ACTIVITY> In the records that follow, count each line where the string "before" occurs. Provide the total and no other text.

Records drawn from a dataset
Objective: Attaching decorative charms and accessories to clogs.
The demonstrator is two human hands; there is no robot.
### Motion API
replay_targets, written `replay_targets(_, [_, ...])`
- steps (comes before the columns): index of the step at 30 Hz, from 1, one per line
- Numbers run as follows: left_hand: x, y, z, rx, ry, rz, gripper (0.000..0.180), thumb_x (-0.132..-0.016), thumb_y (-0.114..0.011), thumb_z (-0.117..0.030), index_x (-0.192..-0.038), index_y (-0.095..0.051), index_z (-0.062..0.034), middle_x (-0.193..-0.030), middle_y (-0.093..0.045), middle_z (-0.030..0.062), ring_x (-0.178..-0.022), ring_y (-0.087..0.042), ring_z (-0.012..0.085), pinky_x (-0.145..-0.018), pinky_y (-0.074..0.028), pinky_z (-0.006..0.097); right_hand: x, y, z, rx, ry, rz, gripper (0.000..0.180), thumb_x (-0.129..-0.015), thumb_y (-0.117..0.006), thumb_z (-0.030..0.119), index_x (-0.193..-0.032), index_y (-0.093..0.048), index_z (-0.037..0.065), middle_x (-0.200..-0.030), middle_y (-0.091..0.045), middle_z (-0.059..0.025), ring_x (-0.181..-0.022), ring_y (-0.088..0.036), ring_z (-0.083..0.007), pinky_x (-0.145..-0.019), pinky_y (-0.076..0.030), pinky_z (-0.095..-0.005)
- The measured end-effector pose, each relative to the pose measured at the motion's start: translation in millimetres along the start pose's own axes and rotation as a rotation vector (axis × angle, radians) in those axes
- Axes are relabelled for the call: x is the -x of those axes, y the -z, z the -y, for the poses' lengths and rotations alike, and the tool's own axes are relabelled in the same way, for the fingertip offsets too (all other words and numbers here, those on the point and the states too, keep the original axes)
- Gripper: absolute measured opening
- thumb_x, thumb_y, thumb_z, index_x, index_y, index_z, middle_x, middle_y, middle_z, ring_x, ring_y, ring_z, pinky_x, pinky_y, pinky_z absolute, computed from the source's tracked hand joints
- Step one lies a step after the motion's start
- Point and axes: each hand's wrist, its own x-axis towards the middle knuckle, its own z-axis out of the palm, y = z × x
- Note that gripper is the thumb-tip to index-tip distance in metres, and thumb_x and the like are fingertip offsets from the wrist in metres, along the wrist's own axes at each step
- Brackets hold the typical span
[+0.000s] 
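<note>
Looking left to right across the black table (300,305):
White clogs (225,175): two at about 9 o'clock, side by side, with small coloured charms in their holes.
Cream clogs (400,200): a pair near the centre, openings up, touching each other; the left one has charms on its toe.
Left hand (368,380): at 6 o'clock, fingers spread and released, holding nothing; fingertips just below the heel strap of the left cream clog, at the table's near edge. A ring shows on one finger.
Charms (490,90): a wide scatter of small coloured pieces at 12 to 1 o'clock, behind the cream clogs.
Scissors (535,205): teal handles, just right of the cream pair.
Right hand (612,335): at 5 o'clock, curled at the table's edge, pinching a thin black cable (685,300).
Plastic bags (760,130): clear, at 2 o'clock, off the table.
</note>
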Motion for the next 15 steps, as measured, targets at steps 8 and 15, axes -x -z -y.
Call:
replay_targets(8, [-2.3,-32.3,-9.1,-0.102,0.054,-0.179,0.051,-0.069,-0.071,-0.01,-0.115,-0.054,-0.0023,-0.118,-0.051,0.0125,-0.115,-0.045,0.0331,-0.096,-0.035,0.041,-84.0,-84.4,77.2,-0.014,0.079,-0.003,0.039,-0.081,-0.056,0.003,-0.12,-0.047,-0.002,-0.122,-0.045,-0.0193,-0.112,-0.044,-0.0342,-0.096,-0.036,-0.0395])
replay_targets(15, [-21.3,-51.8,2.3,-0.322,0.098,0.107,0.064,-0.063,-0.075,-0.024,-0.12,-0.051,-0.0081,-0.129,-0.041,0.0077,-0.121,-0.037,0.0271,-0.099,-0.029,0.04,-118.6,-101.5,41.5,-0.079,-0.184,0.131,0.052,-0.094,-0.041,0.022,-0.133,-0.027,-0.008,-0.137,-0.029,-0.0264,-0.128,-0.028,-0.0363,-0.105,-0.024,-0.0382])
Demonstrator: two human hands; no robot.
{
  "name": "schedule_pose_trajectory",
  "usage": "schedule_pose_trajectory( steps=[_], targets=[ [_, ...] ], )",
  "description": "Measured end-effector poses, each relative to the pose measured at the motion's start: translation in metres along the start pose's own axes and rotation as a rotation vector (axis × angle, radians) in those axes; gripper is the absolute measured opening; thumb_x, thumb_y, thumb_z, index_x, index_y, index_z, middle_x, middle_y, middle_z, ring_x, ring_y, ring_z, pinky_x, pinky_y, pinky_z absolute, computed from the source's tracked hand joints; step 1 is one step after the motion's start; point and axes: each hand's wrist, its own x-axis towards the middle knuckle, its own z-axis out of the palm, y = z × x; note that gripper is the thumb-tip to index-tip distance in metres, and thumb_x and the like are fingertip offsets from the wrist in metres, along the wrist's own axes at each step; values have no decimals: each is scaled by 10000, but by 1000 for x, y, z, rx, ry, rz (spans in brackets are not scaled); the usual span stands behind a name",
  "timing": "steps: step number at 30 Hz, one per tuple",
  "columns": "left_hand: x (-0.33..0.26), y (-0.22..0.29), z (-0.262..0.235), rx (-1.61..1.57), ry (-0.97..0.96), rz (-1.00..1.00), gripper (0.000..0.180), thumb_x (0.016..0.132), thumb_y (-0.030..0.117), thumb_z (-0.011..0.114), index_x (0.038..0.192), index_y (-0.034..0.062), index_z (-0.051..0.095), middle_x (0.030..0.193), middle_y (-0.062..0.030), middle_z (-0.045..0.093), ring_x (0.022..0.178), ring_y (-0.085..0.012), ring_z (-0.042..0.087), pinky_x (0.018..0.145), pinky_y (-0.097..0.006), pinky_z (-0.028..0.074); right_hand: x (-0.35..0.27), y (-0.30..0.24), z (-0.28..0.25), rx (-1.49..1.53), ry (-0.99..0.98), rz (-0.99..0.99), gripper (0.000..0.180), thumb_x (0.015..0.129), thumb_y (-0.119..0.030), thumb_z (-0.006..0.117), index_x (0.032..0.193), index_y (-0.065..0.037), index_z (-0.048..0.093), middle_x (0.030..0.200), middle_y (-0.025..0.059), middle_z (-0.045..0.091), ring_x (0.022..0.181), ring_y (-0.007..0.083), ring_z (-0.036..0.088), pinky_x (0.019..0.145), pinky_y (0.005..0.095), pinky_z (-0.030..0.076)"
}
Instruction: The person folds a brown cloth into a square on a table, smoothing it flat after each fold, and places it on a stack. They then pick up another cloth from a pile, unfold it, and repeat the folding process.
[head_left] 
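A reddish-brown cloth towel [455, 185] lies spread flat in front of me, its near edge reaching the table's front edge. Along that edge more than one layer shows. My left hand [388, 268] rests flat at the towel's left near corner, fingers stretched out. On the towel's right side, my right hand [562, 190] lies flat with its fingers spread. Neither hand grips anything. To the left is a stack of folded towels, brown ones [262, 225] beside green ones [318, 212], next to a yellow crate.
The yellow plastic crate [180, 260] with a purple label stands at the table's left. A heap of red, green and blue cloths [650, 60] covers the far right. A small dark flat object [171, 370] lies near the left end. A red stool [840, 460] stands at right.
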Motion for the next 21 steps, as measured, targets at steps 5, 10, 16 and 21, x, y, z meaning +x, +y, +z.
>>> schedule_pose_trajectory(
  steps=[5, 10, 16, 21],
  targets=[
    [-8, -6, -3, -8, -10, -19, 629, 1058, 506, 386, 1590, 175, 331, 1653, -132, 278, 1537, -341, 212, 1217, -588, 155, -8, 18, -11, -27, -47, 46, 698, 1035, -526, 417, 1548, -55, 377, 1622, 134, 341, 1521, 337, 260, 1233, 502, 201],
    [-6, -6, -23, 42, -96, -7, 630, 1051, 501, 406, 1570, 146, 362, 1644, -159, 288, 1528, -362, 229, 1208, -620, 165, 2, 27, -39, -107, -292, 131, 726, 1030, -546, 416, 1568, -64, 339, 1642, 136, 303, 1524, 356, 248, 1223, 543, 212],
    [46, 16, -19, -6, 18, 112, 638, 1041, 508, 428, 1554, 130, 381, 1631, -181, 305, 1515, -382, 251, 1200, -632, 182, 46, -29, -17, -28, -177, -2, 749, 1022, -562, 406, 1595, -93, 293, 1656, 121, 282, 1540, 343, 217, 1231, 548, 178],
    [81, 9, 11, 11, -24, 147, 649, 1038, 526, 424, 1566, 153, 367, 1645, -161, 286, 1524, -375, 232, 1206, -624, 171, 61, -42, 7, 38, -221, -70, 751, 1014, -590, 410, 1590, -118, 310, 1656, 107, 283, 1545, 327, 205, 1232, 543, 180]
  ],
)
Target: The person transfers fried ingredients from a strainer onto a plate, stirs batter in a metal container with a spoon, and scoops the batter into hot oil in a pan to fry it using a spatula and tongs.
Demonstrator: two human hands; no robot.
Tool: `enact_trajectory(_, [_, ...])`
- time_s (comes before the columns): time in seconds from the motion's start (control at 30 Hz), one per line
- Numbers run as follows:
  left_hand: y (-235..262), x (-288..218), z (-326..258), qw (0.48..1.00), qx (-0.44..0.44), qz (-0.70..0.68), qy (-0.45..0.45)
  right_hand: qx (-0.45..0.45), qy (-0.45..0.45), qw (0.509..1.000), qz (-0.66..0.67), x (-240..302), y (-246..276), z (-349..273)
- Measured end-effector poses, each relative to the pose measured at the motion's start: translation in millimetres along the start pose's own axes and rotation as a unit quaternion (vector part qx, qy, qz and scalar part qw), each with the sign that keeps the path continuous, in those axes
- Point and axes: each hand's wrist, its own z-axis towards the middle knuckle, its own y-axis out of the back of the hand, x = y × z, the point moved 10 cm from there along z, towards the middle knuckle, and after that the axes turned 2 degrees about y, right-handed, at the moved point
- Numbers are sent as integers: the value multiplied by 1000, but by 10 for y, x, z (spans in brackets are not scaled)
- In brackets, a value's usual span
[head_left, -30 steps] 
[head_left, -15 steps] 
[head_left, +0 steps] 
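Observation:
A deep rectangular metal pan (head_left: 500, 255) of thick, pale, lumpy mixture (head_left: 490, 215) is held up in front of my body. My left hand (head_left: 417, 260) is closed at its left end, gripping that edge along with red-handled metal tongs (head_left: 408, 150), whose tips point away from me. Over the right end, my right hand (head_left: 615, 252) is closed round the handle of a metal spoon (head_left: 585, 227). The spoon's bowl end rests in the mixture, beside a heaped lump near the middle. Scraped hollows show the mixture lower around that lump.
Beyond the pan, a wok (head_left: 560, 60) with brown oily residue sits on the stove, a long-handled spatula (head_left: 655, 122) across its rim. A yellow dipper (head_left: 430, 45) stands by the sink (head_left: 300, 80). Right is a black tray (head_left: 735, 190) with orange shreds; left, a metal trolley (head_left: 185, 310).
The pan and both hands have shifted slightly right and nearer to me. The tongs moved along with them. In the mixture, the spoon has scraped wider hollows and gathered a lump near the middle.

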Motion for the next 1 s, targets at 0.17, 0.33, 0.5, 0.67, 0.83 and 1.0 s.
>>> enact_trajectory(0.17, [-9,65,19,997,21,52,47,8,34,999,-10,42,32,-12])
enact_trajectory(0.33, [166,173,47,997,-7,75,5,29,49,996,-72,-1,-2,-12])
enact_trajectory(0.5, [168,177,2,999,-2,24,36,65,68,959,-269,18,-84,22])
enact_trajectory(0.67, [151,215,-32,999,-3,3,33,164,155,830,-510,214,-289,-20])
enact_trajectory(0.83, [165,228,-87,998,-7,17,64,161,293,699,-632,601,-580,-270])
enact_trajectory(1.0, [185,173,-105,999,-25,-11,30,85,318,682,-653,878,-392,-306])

WRITTEN ANSWER> 2